La formation du Gouvernement ne peut se faire sans tenir compte de la menace que la motion de censure fait peser sur l’équilibre institutionnel, dès lors que la XVIIe législature a (momentanément ?) écarté le fait majoritaire. Déjà en contexte de majorité relative, certaines motions de censure n’ont pas été adoptées à quelques voix seulement (ex. Bérégovoy en 1992 ; Borne en 2023), les oppositions refusant de voter pour les motions de censure déposées par un groupe idéologiquement opposé, dans un contexte de bipolarisation plus ou moins complexe. Si cela ne va pas de soi, la motion de censure étant, en théorie, une motion contre le Gouvernement (et non contre une autre formation politique), cette pratique a empêché jusqu’alors le renversement du Gouvernement.

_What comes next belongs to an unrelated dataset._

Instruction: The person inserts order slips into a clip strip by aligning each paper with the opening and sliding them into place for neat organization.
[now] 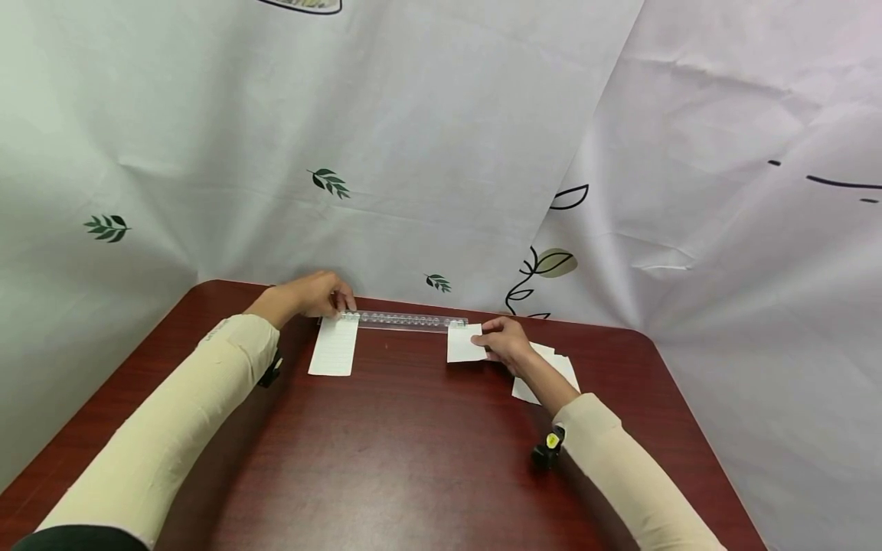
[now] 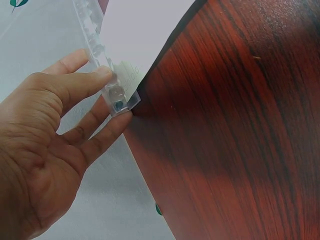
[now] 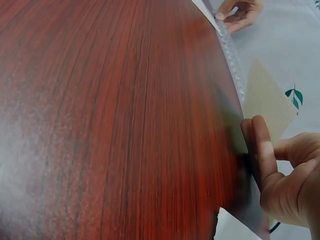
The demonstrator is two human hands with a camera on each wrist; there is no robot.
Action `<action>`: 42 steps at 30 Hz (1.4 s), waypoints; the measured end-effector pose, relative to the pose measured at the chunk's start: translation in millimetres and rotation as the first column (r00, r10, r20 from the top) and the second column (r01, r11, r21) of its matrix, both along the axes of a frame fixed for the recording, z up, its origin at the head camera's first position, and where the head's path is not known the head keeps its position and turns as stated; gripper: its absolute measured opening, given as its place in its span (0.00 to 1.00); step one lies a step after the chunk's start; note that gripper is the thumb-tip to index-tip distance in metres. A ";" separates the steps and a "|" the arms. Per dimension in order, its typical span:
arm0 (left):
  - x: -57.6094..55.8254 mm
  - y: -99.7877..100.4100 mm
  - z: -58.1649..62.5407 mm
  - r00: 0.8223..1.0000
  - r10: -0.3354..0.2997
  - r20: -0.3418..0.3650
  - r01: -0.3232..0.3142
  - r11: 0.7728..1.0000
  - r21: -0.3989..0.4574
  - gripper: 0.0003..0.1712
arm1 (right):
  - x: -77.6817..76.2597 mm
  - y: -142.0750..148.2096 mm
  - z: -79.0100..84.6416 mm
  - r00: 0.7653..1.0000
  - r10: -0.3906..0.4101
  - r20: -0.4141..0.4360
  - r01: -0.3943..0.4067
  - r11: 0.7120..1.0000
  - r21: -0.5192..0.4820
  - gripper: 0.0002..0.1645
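Note:
A clear plastic strip (image 1: 406, 320) with a row of raised bumps lies along the far edge of the table. My left hand (image 1: 320, 294) pinches its left end, the thumb on top and other fingers beneath in the left wrist view. There, a long white paper slip (image 2: 140, 30) overlaps the strip, and its lower part reaches toward me in the head view. At the strip's other end, my right hand (image 1: 506, 343) holds a small white paper piece (image 1: 463, 343) between thumb and fingers. That piece stands tilted up beside the strip in the right wrist view.
More white paper pieces (image 1: 561, 373) lie loosely overlapped under and beside my right wrist. A dark red wood-grain table (image 1: 413, 444) spreads in front of me. Right behind its far edge hangs a pale cloth (image 1: 413, 191) with leaf prints.

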State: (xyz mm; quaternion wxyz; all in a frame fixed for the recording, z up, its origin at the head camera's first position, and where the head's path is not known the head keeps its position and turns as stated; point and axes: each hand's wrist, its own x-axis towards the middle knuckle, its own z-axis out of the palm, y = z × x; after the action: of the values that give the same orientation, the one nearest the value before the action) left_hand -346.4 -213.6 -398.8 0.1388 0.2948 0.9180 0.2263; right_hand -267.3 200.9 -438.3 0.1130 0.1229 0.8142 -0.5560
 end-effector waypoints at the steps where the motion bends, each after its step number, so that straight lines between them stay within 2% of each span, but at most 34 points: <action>1: -0.2 0.4 0.0 1.000 0.001 0.000 -0.001 1.000 -0.002 0.17 | 0.0 -0.6 -0.1 1.000 0.001 0.001 -0.001 1.000 -0.004 0.27; 30: -0.4 1.1 1.8 1.000 0.005 -0.001 -0.005 1.000 -0.008 0.21 | -1.5 -22.1 1.4 1.000 0.018 0.004 -0.018 1.000 -0.004 0.26; 42: -2.4 -0.9 -1.8 1.000 -0.008 -0.014 0.008 1.000 -0.001 0.21 | 8.5 -17.7 4.3 0.999 0.034 0.033 -0.031 0.994 -0.107 0.26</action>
State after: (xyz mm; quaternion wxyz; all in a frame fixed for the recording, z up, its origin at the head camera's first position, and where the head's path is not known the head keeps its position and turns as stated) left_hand -348.8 -214.6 -400.6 0.1336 0.3000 0.9179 0.2230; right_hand -258.8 183.2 -434.0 0.1427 0.1132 0.7830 -0.5947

Le fait minoritaire, tel qui résulte de l’équilibre politique tripartite de la XVIIe législature, présente au moins une certitude : la motion de censure va de nouveau se présenter comme un instrument de pression du Parlement sur le Gouvernement. La motion de censure aura sans doute vocation à jouer dans les deux hypothèses. Un Gouvernement ne pourra se constituer sans risquer la censure sur le fondement de l’article 49 al. 2 s’il ne dispose pas de la confiance de la majorité de l’Assemblée nationale, ou plutôt s’il suscite la défiance de la majorité. Dit autrement, des Gouvernements trop radicalisés vont inévitablement se heurter à la censure. Il n’est d’ailleurs pas exclu que le Rassemblement national vote ainsi les motions de censure des autres formations politiques, l’inverse étant en revanche peu probable. Il risque d’ailleurs de devenir le métronome des motions de censure, d’autant que les stratégies politiques l’ont privé de postes à responsabilité à l’Assemblée nationale. Par ailleurs, si un Gouvernement, qui en réalité ne pourra être que modéré et de coalition, souhaite gouverner par le mécanisme de l’article 49 al. 3 (engagement de responsabilité sur un texte), il devra être assuré de la confiance d’une majorité, fusse-t-elle éphémère ou à géométrie variable. Il est à craindre que personne n’y trouve son intérêt. Le spectre d’une nouvelle dissolution plane alors sur l’Assemblée nationale et, avec elle, l’enfoncement de la démocratie représentative dans la crise.